Studenten sorgen sich um die Zukunft ihrer Generation
Die Fragen an die Spitzenkandidaten stammen zum großen Teil von den Studenten. Sie machen sich vor allem Sorgen um die Zukunft ihrer Generation und wollen von den Kandidaten konkrete Vorschläge zur Bekämpfung der hohen Jugendarbeitslosigkeit in vielen Ländern Europas hören.
„Wir müssen damit Schluss machen, mit dem Missbrauch von Praktikumsprogrammen. Ich höre immer wieder, dass qualifizierte junge Leute von verantwortungslosen Arbeitgebern für sechs Monate im Praktikum ausgebeutet werden, um dann von einem neuen Praktikanten ersetzt zu werden,“ antwortet Martin Schulz entschlossen. Er möchte ein Programm einführen, das kleinen und mittelständischen Unternehmen zu günstigen Bedingungen Kredite gewährt, wenn sie Arbeitsplätze für junge Menschen schaffen.
Guy Verhofstadt dagegen will vor allem, dass neue Schulden verhindert werden.
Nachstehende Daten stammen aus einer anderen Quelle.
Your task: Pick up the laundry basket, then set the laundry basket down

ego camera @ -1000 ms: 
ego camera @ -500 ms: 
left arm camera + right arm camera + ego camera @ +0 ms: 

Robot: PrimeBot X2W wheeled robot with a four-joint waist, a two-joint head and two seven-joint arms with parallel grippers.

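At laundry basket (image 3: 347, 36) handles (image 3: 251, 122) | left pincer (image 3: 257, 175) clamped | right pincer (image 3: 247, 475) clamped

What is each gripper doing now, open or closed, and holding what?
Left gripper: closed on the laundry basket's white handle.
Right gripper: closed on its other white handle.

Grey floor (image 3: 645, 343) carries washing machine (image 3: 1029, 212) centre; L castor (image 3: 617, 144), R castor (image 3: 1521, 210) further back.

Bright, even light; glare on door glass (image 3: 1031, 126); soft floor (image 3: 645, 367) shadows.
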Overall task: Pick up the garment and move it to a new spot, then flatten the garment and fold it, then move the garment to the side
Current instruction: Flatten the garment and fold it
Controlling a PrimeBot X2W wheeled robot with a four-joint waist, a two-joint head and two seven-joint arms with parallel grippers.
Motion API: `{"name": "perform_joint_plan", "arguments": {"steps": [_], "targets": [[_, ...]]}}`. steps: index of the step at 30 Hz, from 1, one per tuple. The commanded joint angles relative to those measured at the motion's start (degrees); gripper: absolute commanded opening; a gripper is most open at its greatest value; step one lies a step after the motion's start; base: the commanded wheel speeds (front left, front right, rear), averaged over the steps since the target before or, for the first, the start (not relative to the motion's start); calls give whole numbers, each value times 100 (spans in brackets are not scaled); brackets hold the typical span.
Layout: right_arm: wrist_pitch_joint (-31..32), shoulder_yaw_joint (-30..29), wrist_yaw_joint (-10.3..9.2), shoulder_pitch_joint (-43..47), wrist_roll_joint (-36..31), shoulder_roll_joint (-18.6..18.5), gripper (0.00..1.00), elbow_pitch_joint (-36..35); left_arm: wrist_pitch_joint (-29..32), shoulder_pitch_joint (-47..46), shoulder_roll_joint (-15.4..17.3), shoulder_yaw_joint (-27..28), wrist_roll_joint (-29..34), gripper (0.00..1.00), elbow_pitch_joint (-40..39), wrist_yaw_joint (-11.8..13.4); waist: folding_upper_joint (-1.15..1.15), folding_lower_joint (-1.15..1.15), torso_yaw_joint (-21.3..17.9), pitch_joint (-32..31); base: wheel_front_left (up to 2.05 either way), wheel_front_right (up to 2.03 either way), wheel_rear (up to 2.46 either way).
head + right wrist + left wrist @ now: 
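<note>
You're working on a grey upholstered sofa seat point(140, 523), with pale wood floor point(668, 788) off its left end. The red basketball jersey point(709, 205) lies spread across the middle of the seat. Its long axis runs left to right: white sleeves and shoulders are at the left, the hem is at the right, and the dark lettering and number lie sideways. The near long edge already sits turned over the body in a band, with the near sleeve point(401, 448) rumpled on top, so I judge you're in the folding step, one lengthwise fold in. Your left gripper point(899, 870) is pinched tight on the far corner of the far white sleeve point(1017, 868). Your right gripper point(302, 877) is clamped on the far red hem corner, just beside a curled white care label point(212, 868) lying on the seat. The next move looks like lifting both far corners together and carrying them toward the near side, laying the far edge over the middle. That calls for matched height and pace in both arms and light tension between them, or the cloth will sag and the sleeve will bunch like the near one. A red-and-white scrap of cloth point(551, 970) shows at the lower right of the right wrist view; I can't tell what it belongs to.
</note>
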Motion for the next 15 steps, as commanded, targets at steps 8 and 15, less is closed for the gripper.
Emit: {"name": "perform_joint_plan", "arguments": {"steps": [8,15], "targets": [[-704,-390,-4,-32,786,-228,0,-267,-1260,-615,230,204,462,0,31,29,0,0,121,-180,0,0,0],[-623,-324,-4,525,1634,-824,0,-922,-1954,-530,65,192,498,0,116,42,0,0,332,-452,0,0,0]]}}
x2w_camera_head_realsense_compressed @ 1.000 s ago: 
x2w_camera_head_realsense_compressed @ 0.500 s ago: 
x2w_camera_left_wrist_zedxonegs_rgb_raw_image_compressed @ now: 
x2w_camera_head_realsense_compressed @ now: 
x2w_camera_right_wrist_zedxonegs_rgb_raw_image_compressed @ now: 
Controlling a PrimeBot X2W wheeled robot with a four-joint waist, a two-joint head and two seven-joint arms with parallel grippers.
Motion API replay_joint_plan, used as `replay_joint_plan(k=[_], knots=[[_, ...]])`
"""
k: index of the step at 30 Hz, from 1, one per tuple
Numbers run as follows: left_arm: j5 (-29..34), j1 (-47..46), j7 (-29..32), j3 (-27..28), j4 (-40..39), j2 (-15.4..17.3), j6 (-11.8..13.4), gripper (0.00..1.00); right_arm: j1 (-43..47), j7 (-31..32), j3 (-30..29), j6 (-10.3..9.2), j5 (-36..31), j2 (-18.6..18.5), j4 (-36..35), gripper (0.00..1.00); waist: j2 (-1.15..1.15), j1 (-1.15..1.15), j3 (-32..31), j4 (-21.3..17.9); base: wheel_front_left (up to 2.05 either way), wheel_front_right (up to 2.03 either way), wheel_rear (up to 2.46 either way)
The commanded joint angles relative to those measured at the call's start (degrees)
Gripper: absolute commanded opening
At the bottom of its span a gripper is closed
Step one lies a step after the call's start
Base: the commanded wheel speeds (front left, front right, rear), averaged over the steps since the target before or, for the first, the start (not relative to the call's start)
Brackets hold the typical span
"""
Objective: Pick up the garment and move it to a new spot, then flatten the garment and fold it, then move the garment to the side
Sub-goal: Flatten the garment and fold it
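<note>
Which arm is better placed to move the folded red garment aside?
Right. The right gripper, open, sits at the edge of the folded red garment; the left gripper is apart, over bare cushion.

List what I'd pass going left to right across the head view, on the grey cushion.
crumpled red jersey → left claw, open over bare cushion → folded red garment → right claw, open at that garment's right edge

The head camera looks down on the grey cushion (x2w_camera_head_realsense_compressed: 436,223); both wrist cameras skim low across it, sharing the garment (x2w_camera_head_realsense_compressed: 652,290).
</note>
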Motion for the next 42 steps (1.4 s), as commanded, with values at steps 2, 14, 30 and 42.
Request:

Er fordert mehr Europa als Motor für Wachstum. Ska Keller betont: „Auch schlechte Bildungssysteme sind eine Art Schulden an jüngeren Generationen.“ Sie sieht vor allem im Sektor der erneuerbaren Energien Potential für neue Arbeitsplätze.
Was tun gegen europaskeptische Bewegungen?
Eine weitere Sorge des Publikums gilt dem wachsenden Zuspruch von populistischen, europaskeptischen Parteien in vielen Mitgliedsstaaten. Schulz betont, diesen Parteien müsse man vor allem klare Worte entgegensetzten: „Was ich den Leuten zeigen will, ist dass die für alles Sündenböcke haben, aber keine Lösungen.“
Juncker betont, dass man unterscheiden müsse, zwischen denjenigen, die die EU – teilweise zurecht – kritisierten und denjenigen, die sie abschaffen wollten. Mit letzteren wolle er nicht zusammenarbeiten. Verhoftstadt kontert, Juncker selbst glaube er dies zwar, bemängelt aber zugleich, dass die Europäische Volkspartei auch Mitglieder habe, die man in das europaskeptische Lager einordnen könne. Er nennt Italiens Ex-Ministerpräsidenten Berlusconi, der am liebsten den Euro abschaffen wolle und Ungarns Ministerpräsidenten Orbán, der alle fünf Minuten die Verfassung ändere. „Ich verurteile Aussagen wie die von Berlusconi klar“, verteidigt Junker sich.
Der Spitzenkandidat der europäischen Sozialdemokraten Schulz findet die Tendenz vieler Bürger zu glauben, ihre Stimme habe keinen Einfluss, problematisch. Gerade im Kampf gegen Populisten sei es wichtig, sie vom Gegenteil zu überzeugen.„Deswegen fordere ich alle Demokraten auf zu wählen, was immer sie wählen. Das wichtigste ist, dass sie demokratische Parteien wählen, gegen diese Bewegungen“, sagt er entschlossen.
Als die Debatte nach neunzig Minute endet, sind die Debattenthemen für viele Maastrichter Studenten aus dem Publikum noch lange nicht abgeschlossen. Viele von ihnen diskutieren in Anschlussveranstaltungen weiter über die Kandidaten und ihre Aussagen. Ob es dieser Debatte gelungen ist, den Wahlkampf auf eine europäische Bühne heben? In Maastricht sieht es jedenfalls ganz so aus.